March 9, 2025 § 2 Comments

I have found myself speaking quite often in meeting lately. Maybe it’s because I’m working on a submission on vocal ministry to Pendle Hill Pamphlets, so vocal ministry is not just on my mind, but really in my mind. It’s been making me nervous, speaking often like this, more consistently than I every have in the past—three times in four weeks, maybe four times in six weeks. Oy.

Furthermore, I’m relatively new to the meeting, so I’m worried about how it looks to have this newcomer loading up an early morning worship that not infrequently goes silent the whole hour, as it did this morning.

All these concerns are beside the point, of course. The only thing that really matters is whether I’ve been called. But this new trend has me worried about that, too. Am I really called to speak this consistently?

So I went to meeting this morning set on resisting, and so I did. And that resistance had me literally quaking for the last ten minutes. This was made both easier and more difficult, paradoxically, because the message was a prayer. I have only brought vocal prayer to meeting three times in 38 years, and one of them was an extremely harrowing experience. But I held on to my resolve and did not speak. Was I unfaithful? In the end, it felt okay, but . . . I relieved the pressure by sharing the prayer in “afterthoughts”, so I got it out after all.

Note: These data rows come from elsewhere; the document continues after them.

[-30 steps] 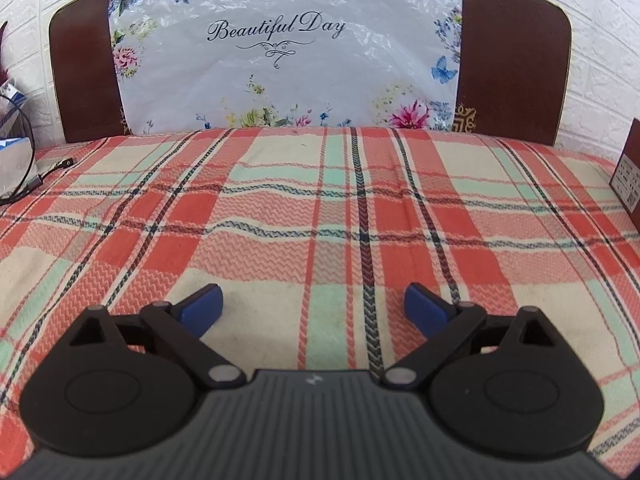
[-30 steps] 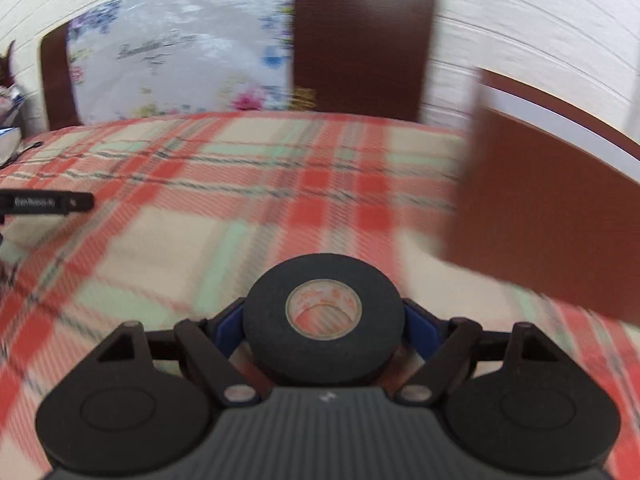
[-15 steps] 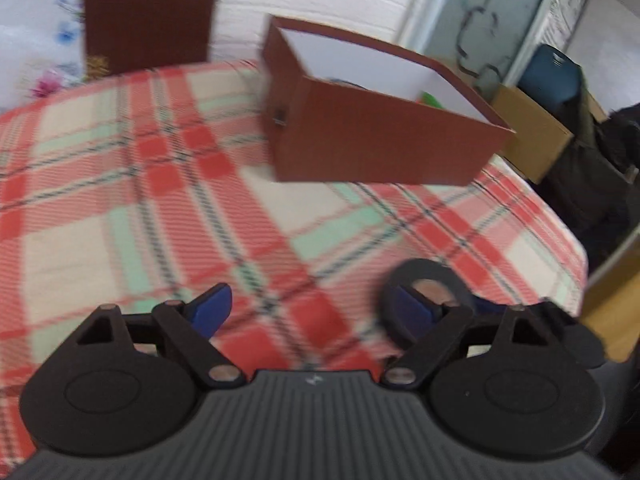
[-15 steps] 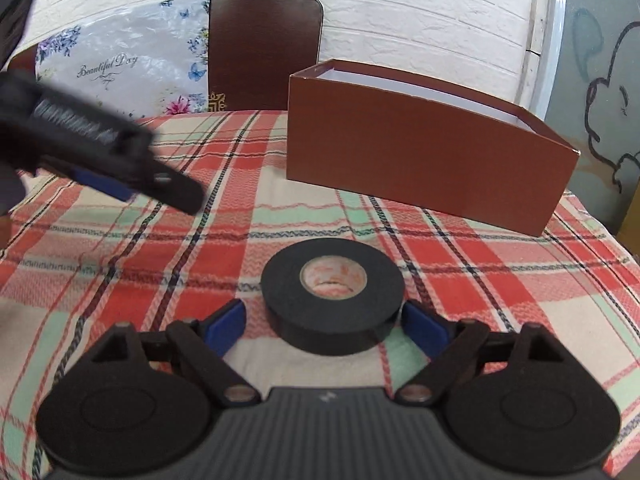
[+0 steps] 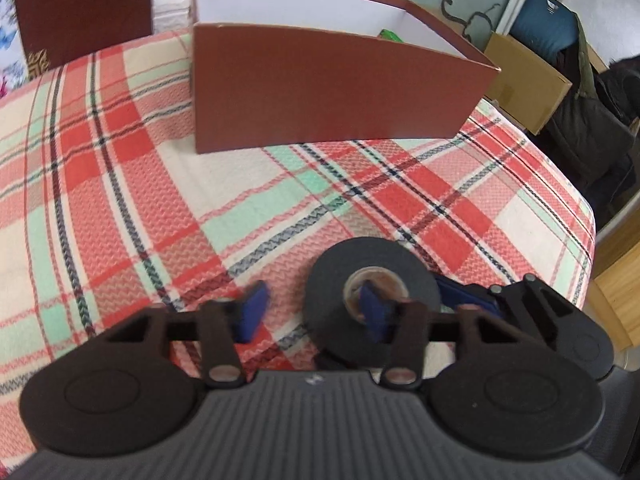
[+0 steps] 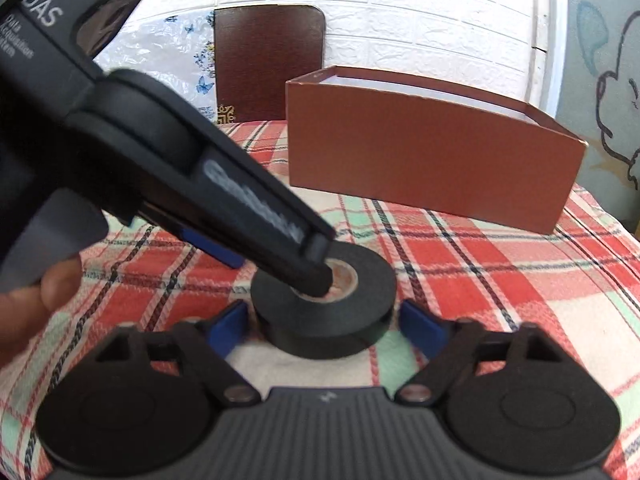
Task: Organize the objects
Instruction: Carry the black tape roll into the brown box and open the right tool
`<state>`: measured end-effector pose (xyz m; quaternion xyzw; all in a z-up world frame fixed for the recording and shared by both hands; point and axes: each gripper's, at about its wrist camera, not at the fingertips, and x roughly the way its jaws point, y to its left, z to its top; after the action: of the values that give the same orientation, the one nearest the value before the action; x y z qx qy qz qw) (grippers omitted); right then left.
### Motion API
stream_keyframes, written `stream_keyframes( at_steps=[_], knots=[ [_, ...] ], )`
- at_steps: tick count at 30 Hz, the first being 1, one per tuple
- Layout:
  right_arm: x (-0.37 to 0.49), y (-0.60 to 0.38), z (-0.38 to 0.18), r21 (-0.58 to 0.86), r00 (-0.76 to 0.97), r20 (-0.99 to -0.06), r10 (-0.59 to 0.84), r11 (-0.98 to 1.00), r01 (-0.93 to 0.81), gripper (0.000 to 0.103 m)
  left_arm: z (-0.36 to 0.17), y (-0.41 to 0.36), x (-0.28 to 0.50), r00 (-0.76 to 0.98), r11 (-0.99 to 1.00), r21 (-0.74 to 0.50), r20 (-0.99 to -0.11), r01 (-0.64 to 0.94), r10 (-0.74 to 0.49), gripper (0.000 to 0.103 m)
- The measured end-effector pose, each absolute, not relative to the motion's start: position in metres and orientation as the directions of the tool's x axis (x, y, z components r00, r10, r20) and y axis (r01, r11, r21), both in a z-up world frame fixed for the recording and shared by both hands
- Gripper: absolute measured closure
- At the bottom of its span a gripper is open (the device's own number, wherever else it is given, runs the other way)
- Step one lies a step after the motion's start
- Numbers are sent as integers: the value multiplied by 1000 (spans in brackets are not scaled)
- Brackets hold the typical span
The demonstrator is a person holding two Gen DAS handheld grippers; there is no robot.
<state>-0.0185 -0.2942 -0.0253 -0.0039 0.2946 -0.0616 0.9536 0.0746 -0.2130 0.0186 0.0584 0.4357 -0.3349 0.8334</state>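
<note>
Black tape roll (image 5: 370, 294) lies flat on the plaid bench (image 5: 120, 184), straddled by the left gripper (image 5: 312, 310): one finger inside the core, jaws open. Between the open right gripper (image 6: 320, 326) fingers it sits ungripped.

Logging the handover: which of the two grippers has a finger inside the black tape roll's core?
The left gripper: one blue-padded finger sits inside the black tape roll core. The right gripper is open, straddling the roll without touching it.

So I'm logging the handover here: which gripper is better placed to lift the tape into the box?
Left. The left gripper has one finger in the black tape roll's core and one outside its wall. The right gripper is open, merely flanking it. The brown box stands beyond.
</note>
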Motion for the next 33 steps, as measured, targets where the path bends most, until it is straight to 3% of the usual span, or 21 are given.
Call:
stream_keyframes(
  at_steps=[1, 4, 12, 16, 22, 25, 26, 33],
  knots=[
    [-18, -293, -25, -46, 822, -557, -118, 993, 112, 24, 21, -215, 75, 383, 769, -208, -770, 604, -510, 72],
    [-22, -293, -21, -40, 841, -526, -125, 992, 122, 24, 33, -220, 72, 408, 780, -188, -766, 597, -497, 73],
    [-11, -310, 26, -87, 933, -286, -219, 975, 203, 24, 104, -242, 83, 563, 757, -89, -615, 647, -553, 72],
    [24, -332, 46, -91, 943, -223, -249, 968, 234, 24, 123, -263, 115, 602, 767, -70, -575, 638, -554, 72],
    [83, -370, 51, -81, 923, -238, -301, 954, 290, 23, 124, -297, 159, 619, 768, -52, -558, 638, -552, 72],
    [114, -391, 37, -78, 897, -302, -323, 946, 314, 19, 113, -309, 173, 660, 806, -15, -566, 592, -495, 63],
    [115, -396, 36, -50, 898, -296, -326, 944, 327, 14, 109, -309, 176, 657, 812, -18, -577, 583, -485, 63],
    [86, -386, 34, -13, 902, -265, -340, 937, 350, 19, 107, -290, 158, 677, 823, 4, -571, 567, -464, 53]
  ],
)
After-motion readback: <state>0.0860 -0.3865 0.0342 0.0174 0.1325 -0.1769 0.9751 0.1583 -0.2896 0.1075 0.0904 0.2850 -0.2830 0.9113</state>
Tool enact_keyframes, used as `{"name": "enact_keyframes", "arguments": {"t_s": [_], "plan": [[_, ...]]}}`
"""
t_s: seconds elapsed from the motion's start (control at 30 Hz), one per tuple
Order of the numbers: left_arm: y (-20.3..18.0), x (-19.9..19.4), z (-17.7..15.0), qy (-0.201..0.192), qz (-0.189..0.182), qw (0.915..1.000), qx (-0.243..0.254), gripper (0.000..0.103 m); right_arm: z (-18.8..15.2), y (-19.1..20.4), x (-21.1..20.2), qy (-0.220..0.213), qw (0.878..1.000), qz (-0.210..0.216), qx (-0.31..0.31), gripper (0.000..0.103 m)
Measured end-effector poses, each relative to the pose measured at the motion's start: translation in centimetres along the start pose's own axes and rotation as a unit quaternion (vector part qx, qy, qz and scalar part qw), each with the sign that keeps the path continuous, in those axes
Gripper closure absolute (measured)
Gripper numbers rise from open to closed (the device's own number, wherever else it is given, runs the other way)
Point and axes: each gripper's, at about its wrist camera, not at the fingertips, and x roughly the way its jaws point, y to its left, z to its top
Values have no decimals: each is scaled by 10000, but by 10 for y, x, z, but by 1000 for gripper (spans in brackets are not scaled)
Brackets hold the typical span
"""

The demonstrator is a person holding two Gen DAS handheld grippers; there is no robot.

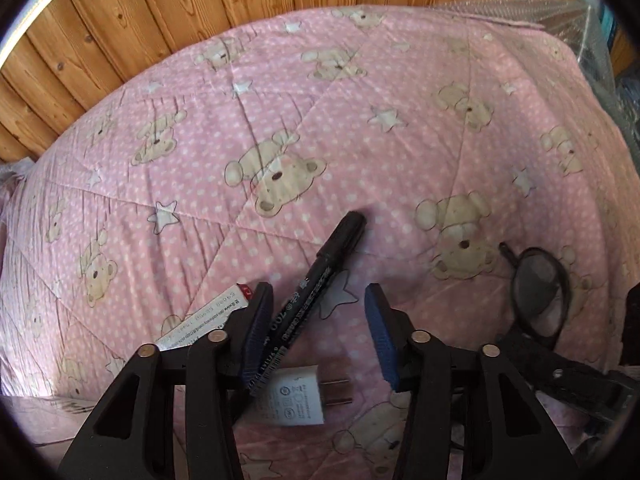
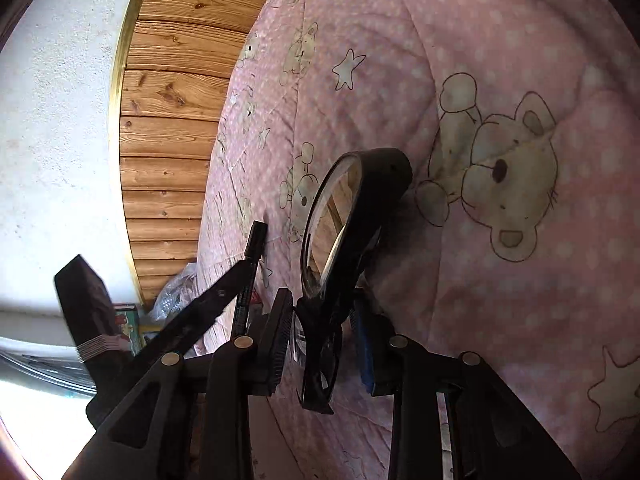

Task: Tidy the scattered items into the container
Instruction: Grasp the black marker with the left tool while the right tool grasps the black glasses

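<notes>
Left wrist: left tongs [image 1: 318, 332] spread around marker [image 1: 316, 284]; right tongs [image 2: 324, 344] pinching glasses [image 2: 336, 240]; charger [image 1: 296, 398], card [image 1: 204, 318] left; container unseen.

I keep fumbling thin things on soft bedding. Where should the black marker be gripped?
Grip the black marker across its mid-barrel, from above, jaws either side of its length. It lies flat on the pink quilt, cap end pointing away; the barrel is straight and narrow there.
</notes>
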Motion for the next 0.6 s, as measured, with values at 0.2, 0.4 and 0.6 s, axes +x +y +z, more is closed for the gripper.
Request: {"name": "enact_keyframes", "arguments": {"t_s": [0.2,0.4,0.6], "plan": [[2,-17,-8,-302,-27,9995,35,90,0,1,3,-4,9998,39,-194,72],[12,-60,-23,-591,-545,9954,-515,91,-5,4,-3,83,9996,60,-268,72],[8,-104,-55,-807,-1029,9876,-873,91,-18,20,-24,85,9986,99,-504,72]]}}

I’ve always been uncomfortable with afterthoughts and I think it’s possible that I have not offered one afterthought in all my time as a Friend. I suspect, with no clear evidence, that afterthoughts have some kind of feedback effect on the vocal ministry—but what effect? Does it protect the worship from shallow ministry or lower the bar? I’ve been in meetings that have them and meetings that don’t, and I still can’t tell. But my instincts tell me that afterthoughts must have some kind of effect on the worship that precedes them.

Well, anyway, here is that prayer:

Our Father, who art in the mystery of transcendence;
Our Mother, who art in the earth in her immanence;
Our Holy Spirit, which art in each of us a holy presence;
hallow our hearts and minds to your guidance.
Please help us to bring divine love into the world.
Please give all of us who are in need the necessities of the day.
Please help us to treat others as we want to be treated.
Please help us to resist the temptation to do wrong,
and to have the wisdom and strength to do what is right.
And thank you, thank you, thank you.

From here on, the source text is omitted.